> _What the task asks_
Count how many lines in the data hold the word "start", and give that number alone.

(Source data)
┌──

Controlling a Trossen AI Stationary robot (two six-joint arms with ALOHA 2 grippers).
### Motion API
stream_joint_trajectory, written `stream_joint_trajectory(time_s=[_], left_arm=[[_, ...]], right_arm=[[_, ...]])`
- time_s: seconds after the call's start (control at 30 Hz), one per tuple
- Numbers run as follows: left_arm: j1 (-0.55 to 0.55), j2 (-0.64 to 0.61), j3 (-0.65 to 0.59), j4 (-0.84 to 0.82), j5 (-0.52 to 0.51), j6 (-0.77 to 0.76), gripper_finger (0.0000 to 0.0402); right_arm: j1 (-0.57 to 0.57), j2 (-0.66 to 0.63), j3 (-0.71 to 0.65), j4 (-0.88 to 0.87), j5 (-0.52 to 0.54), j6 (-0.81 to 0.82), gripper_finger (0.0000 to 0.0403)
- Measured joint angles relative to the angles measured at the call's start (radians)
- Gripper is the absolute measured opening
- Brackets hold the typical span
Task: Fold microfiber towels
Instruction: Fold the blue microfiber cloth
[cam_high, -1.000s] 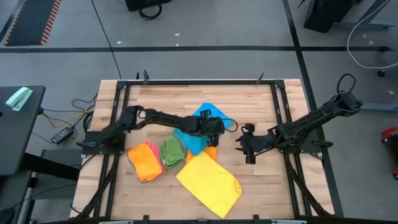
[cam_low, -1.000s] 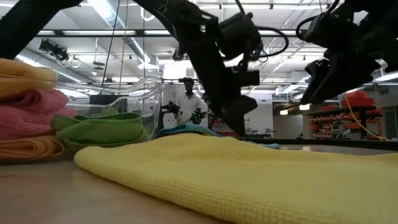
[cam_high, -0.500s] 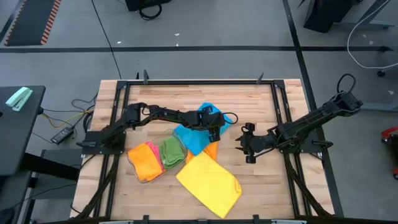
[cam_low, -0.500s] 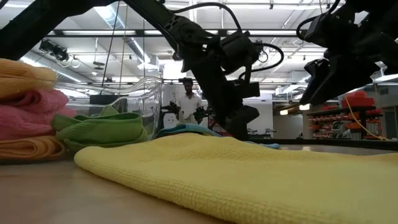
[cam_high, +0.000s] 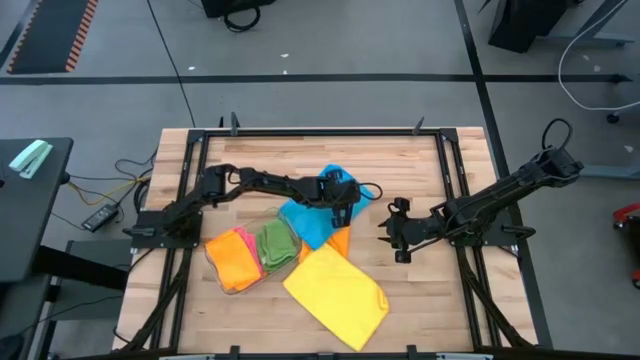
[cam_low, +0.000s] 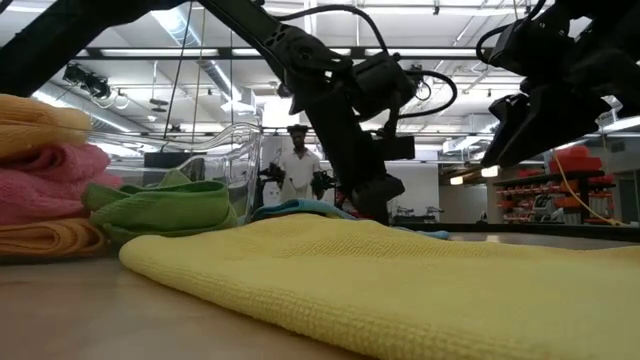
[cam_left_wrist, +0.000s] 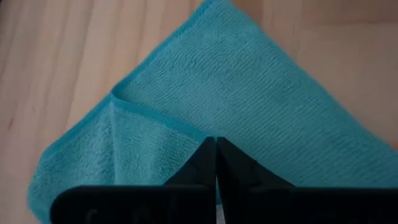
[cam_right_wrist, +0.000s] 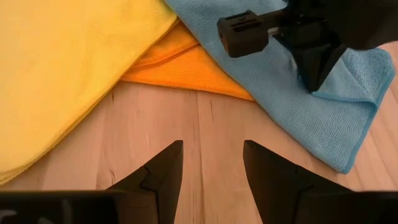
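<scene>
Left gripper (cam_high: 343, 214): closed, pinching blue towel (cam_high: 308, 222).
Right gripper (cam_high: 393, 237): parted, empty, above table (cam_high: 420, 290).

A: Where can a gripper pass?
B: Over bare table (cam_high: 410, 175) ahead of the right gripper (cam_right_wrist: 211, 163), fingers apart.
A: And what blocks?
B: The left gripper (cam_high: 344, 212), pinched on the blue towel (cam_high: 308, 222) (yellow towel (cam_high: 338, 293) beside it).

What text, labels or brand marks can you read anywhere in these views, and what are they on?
None can be read.
The blue towel, yellow towel and orange towel show no tags or print.
The red bins in the room behind are too blurred to show any lettering.
</scene>
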Motion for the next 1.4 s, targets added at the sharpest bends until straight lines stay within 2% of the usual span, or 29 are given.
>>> stream_joint_trajectory(time_s=[0.1,0.23,0.4,0.5,0.63,0.83,0.9,1.23,1.4], left_arm=[[0.003,-0.010,0.016,-0.034,0.000,-0.009,0.0007],[-0.005,-0.010,0.120,-0.163,0.022,-0.011,0.0007],[-0.039,-0.010,0.267,-0.327,0.178,-0.038,0.0006],[-0.065,-0.013,0.323,-0.359,0.237,-0.040,0.0009],[-0.096,-0.012,0.345,-0.366,0.238,-0.034,0.0005],[-0.126,-0.012,0.357,-0.331,0.238,-0.036,0.0011],[-0.136,-0.012,0.358,-0.310,0.238,-0.036,0.0009],[-0.153,-0.012,0.358,-0.226,0.240,-0.041,0.0012],[-0.153,-0.010,0.358,-0.199,0.240,-0.041,0.0006]], right_arm=[[0.000,0.000,0.000,0.000,0.000,0.000,0.0176],[0.000,0.000,0.000,0.000,0.011,0.000,0.0176],[0.000,0.000,0.000,0.001,0.032,-0.023,0.0176],[0.011,0.000,0.000,0.015,0.093,-0.062,0.0176],[0.047,0.000,-0.038,0.104,0.179,-0.116,0.0176],[0.048,0.000,-0.152,0.410,0.196,-0.229,0.0176],[0.036,0.000,-0.171,0.461,0.196,-0.259,0.0176],[-0.031,0.000,-0.198,0.461,0.156,-0.300,0.0175],[-0.035,0.000,-0.199,0.475,0.123,-0.311,0.0147]])
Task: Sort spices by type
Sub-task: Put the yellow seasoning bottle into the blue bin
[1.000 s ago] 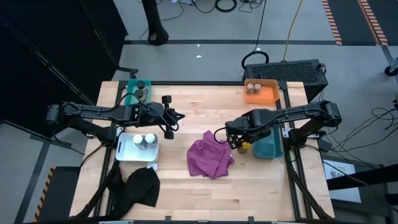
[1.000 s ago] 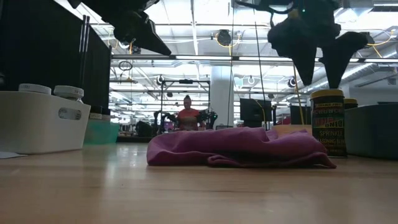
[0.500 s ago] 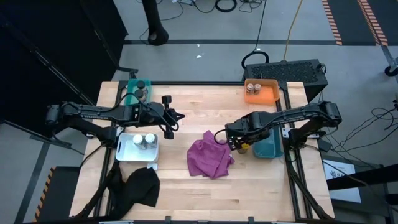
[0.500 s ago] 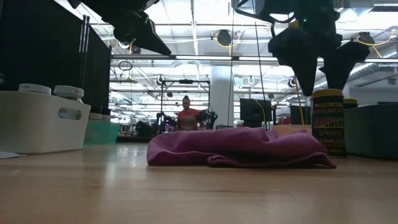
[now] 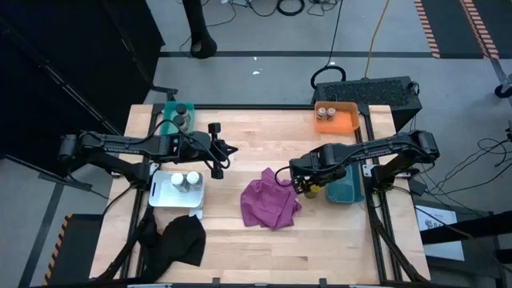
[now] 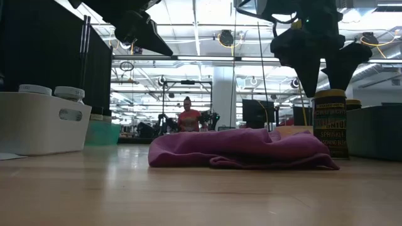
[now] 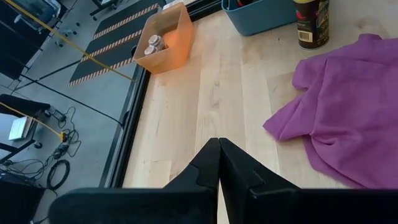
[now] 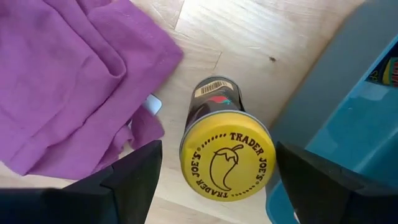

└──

> _Response area_
2